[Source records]
-------
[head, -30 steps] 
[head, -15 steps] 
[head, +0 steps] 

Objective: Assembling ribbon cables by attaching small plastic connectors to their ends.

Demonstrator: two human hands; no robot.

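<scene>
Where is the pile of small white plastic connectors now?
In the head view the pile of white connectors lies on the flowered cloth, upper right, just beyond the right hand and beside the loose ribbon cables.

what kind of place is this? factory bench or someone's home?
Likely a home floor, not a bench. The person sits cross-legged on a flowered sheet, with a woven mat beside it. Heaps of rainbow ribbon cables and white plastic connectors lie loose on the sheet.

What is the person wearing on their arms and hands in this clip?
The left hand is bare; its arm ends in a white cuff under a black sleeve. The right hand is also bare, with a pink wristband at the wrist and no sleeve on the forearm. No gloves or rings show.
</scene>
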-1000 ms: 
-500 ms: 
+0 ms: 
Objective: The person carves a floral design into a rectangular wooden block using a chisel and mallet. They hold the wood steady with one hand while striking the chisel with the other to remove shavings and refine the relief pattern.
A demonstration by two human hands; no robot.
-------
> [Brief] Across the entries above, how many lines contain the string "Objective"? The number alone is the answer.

> [Exercise output] 2